## Newton Method

### Quadratic Energy Minimization
We are minimizing the following energy functional, using a Netwon method based on the TF Hessian library.
$$J(x,y) = x^2y^2+xy$$

which is the unique stationary point of $\nabla J$ given the fact that $J(x,y)$ is convex.

In [1]:
#We import all the library we are gona need
import tensorflow as tf
import numpy as np
import pandas as pd
%matplotlib inline
import matplotlib.pyplot as plt
from numsa.TFHessian import *

In [2]:
itmax = 10; # Number of epoch.
tol = 1e-8
step_size = 1; #Learning rate
def Loss(x):
    return (x[0]**2)*(x[1]**2)+x[0]*x[1];
#Defining the Hessian class for the above loss function in x0
x = tf.Variable(0.1*np.ones((2,1),dtype=np.float32))
H =  Hessian(Loss,x)
grad = H.grad().numpy();
print("Lost funciton at this iteration {}, gradient norm {} and is achived at point {}"
      .format(Loss(x),np.linalg.norm(grad),x));
print("Computed the  first gradient ...")
q = H.pCG(grad,1,1,tol=tol,itmax=100);
print("Computed search search diratcion ...")
print("Entering the Netwton optimization loop")
for it in tqdm(range(itmax)):
    x = x - tf.constant(step_size,dtype=np.float32)*tf.Variable(q,dtype=np.float32);
    x =  tf.Variable(x)
    if it%50 == 0:
        print("Lost funciton at this iteration {}  and gradient norm {}".format(Loss(x),np.linalg.norm(grad)));
    if np.linalg.norm(grad)<tol:
        print("Lost funciton at this iteration {}, gradient norm {} and is achived at point {}"
      .format(Loss(x),np.linalg.norm(grad),x));
        break
    H =  Hessian(Loss,x)
    grad = H.grad().numpy();
    q = H.pCG(grad,1,1,tol=tol,itmax=100);

Lost funciton at this iteration [0.0101], gradient norm 0.1442497819662094 and is achived at point <tf.Variable 'Variable:0' shape=(2, 1) dtype=float32, numpy=
array([[0.1],
       [0.1]], dtype=float32)>
Computed the  first gradient ...


 20%|██        | 2/10 [00:00<00:00, 13.46it/s]

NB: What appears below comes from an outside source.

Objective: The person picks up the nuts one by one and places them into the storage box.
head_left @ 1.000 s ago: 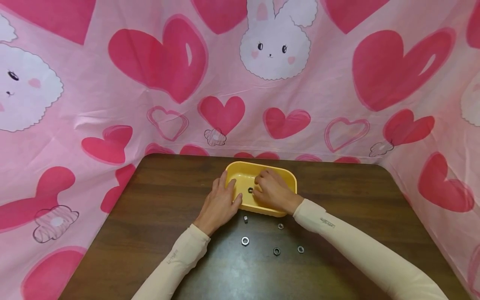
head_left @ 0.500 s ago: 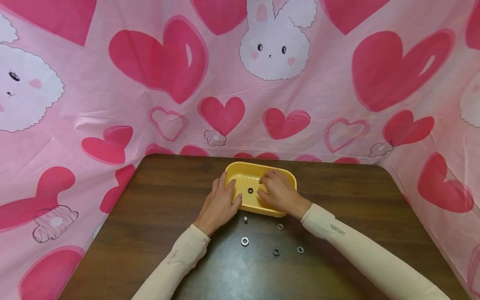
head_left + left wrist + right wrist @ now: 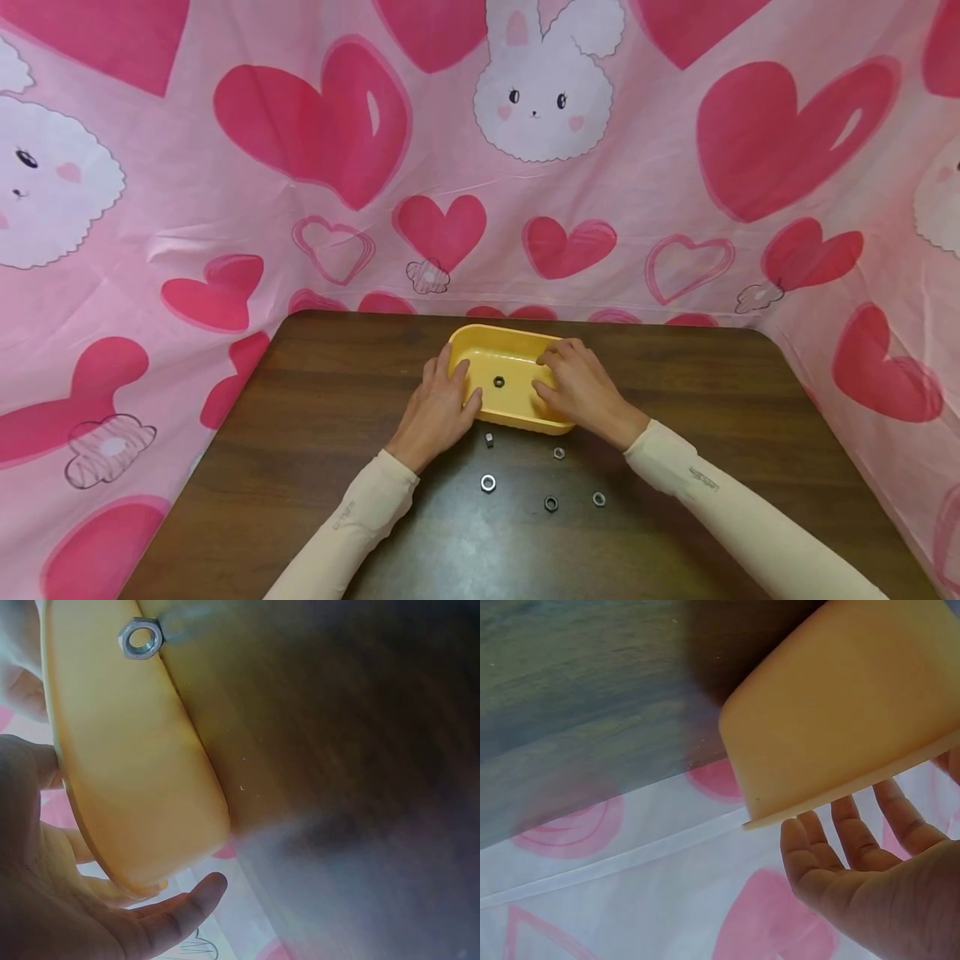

Computed search search diratcion ...
Entering the Netwton optimization loop
Lost funciton at this iteration [1.4239612e-05]  and gradient norm 0.1442497819662094


 90%|█████████ | 9/10 [00:00<00:00, 15.13it/s]

Lost funciton at this iteration [8.984099e-16], gradient norm 9.324332417293135e-09 and is achived at point <tf.Variable 'Variable:0' shape=(2, 1) dtype=float32, numpy=
array([[1.8767974e-08],
       [4.7869307e-08]], dtype=float32)>





### Regression
Our objective is to minimize the function:
\begin{equation}
    f(\vec{x}) = \frac{1}{m} \sum_{i=1}^m \log\Bigg(1+\exp\Big(-b_j \vec{a_j}^T\vec{x}\Big)\Bigg)\qquad for \; x \in \mathbb{R}^d
\end{equation}

where $d$ is the feature number and $\vec{a}_j$ are the data while $b_j$ are the labels.
Now we would like to this applying the newton method to find a point that minimize such a function. This is possible because since $f$ is convex, all stationary points are minimizers and we search for the "roots" of the equation $\nabla f=0$.
The newton method we implement is of the form,
\begin{equation}
    \vec{x}_{n+1} = \vec{x}_n -\gamma Hf(\vec{x}_n)^{-1}\nabla f(\vec{x}_n)
\end{equation}

where $\gamma$ is the step size.
We solve the system $Hf(\vec{x}_n)q=\nabla f(\vec{x}_n)$ using the CG method where as a preconditioned we have taken a the inverse of $Hf(\vec{x}_n)$ computed using the random SVD presented in [1].

In [3]:
#We import all the library we are gona need
import tensorflow as tf
import numpy as np
import pandas as pd
%matplotlib inline
import matplotlib.pyplot as plt
from numsa.TFHessian import *
import dsdl

In [4]:
ds = dsdl.load("a1a")

X, Y = ds.get_train()
print(X.shape, Y.shape)

(1605, 119) (1605,)


In [None]:
#Setting the parameter of this run, we will use optimization nomeclature not ML one.
itmax = 100; # Number of epoch.
tol = 1e-4
step_size = 0.2; #Learning rate
Err = [];
"""
#Old Lost Function, intesead using Stefano's.
#Defining the Loss Function
def Loss(x):
    S = tf.Variable(0.0);
    for j in range(X.shape[0]):
        a = tf.constant((X[j,:].todense().reshape(119,1)),dtype=np.float32);
        b = tf.constant(Y[j],dtype=np.float32)
        a = tf.reshape(a,(119,1));
        x = tf.reshape(x,(119,1));
        dot = tf.matmul(tf.transpose(a),x);
        S = S+tf.math.log(1+tf.math.exp(-b*dot))
    S = (1/X.shape[0])*S;
    return S;
"""
tfX = tf.sparse.from_dense(np.array(X.todense(), dtype=np.float32))
tfY = tf.convert_to_tensor(np.array(Y, dtype=np.float32).reshape(X.shape[0], 1))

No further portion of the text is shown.